Marinette, éloignée de sa dévotieuse tante, n'en avait pas moins reçu une éducation fort religieuse, mais entremêlée de rappels fréquents à la règle, car, elle oubliait volontiers cette insupportable discipline qui pesait fort à son esprit indépendant et à son coeur plus avide d'affection que de protocole. Heureusement, soeur Saint-André veillait, et lorsque la petite fille se permettait quelques écarts trop vifs, elle la ramenait immédiatement dans le droit sentier par quelque sévère punition suivie d'une non moins sévère admonestation dont le fond ne variait jamais et qui ne tendait à rien moins qu'à prouver à la petite fille que, bien plus qu'une autre, elle devait être sage, soumise, obéissante, puisque le bon Dieu lui avait fait l'insigne honneur de la faire naître pauvre, et que jamais elle ne saurait trop reconnaître une telle faveur.

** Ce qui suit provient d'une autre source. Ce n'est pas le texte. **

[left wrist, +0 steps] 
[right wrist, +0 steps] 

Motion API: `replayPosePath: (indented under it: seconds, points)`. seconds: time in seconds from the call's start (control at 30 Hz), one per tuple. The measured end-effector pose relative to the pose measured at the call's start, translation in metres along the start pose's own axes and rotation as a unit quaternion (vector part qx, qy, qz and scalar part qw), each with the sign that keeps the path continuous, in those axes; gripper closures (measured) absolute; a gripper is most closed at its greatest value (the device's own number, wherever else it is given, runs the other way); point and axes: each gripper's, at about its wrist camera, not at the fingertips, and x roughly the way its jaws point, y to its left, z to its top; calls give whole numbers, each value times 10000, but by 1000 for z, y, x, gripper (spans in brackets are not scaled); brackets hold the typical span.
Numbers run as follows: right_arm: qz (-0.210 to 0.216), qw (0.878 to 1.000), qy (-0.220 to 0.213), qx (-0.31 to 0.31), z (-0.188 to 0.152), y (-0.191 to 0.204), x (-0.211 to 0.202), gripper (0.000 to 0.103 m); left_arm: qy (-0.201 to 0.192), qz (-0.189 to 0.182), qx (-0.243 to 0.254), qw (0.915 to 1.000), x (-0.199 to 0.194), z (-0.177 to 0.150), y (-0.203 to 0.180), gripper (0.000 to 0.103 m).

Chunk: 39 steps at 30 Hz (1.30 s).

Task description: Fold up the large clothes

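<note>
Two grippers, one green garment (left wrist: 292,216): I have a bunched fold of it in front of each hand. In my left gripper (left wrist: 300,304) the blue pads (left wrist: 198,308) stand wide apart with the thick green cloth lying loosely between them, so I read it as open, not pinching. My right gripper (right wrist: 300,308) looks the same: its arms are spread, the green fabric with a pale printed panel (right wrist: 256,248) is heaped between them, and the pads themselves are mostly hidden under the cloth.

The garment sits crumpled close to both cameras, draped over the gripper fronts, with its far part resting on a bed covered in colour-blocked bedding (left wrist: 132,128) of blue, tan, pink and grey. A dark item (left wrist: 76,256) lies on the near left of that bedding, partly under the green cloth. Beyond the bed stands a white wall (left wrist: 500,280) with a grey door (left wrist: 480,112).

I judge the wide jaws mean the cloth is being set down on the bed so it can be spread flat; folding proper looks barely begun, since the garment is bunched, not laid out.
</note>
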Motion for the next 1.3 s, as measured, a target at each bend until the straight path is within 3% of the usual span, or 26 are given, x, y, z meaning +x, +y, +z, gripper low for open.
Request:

L'enfant écoutait ces exhortations dites sur un ton qui voulait être imposant et qui n'arrivait qu'à être monotone. Elle ne se révoltait pas, étant de nature douce et crédule. Puisque soeur Saint-André affirmait qu'elle irait tout droit en Enfer ou en Paradis, suivant le plus ou moins de promptitude qu'elle mettrait à obéir à toute injonction, il fallait la croire. D'ailleurs, quand on était comme elle une pauvre fille sans père, ni mère, il était doux de penser que là-haut, dans le grand Paradis, il y avait des saints, des anges, et surtout une bonne sainte Vierge qui s'intéressaient à vous.

Et quand ces idées traversaient le cerveau de Marinette, elle joignait les mains dans un geste extasié devant la belle statue de la Vierge de Lourdes placée en évidence dans la chapelle du couvent. Elle était si jolie, cette Vierge, ceinte de sa grande écharpe bleue tranchant sur sa robe virginale, et, à force de la contempler, il semblait à Marinette qu'elle s'animait. Oh ! si elle avait pu descendre de son piédestal pour lui apporter un maternel baiser, quelle joie c'eût été pour l'enfant si privée de caresses, si complètement sevrée d'amour !

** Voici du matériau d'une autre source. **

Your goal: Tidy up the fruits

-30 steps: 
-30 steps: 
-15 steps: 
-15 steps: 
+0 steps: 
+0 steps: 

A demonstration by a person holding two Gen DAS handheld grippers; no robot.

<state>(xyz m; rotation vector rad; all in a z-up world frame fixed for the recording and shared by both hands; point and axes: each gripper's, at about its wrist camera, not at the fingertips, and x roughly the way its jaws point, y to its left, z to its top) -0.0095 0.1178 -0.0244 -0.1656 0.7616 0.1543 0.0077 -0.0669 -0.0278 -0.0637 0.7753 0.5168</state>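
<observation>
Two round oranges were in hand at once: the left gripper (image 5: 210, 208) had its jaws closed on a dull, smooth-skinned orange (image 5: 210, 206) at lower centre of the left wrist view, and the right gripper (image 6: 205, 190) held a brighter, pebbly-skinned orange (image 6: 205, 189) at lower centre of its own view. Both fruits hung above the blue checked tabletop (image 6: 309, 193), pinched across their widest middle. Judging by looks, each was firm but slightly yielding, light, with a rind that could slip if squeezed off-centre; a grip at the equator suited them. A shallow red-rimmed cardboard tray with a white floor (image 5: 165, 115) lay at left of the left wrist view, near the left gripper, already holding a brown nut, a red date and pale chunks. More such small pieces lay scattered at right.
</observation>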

Maintenant Marinette avait quinze ans. Sa piété, sa sagesse même lui avaient valu l'honneur d'être admise au titre d'enfant de Marie ; mais, malgré la joie et l'orgueil d'une telle distinction, elle avait hâte de quitter le couvent, dont la règle pesait fort à ses quinze ans qui en valaient dix huit. Elle était grande, forte, d'esprit très éveillé, prête au bien comme au mal, son éducation ne lui ayant fait connaître que la routine de la vie sans l'avoir nullement préparée à ses déboires, à ses luttes, à ses imprévus de chaque heure.

Un beau matin, sa tante vint la chercher, en lui disant que, maintenant qu'elle était grande, il fallait qu'elle travaillât pour gagner sa vie, et, le lendemain, elle entrait en apprentissage chez une repasseuse.

D'abord, elle fut malhabile dans son ouvrage, puis elle fit mieux, puis elle sut tout à fait, et ce jour-là, heureuse du succès, tout en faisant glisser lentement le lourd fer de droite à gauche, elle chantait à pleine voix dans cet idiome sonore du patois toulousain :

Quest' poulitz les fillio del Toulouso !...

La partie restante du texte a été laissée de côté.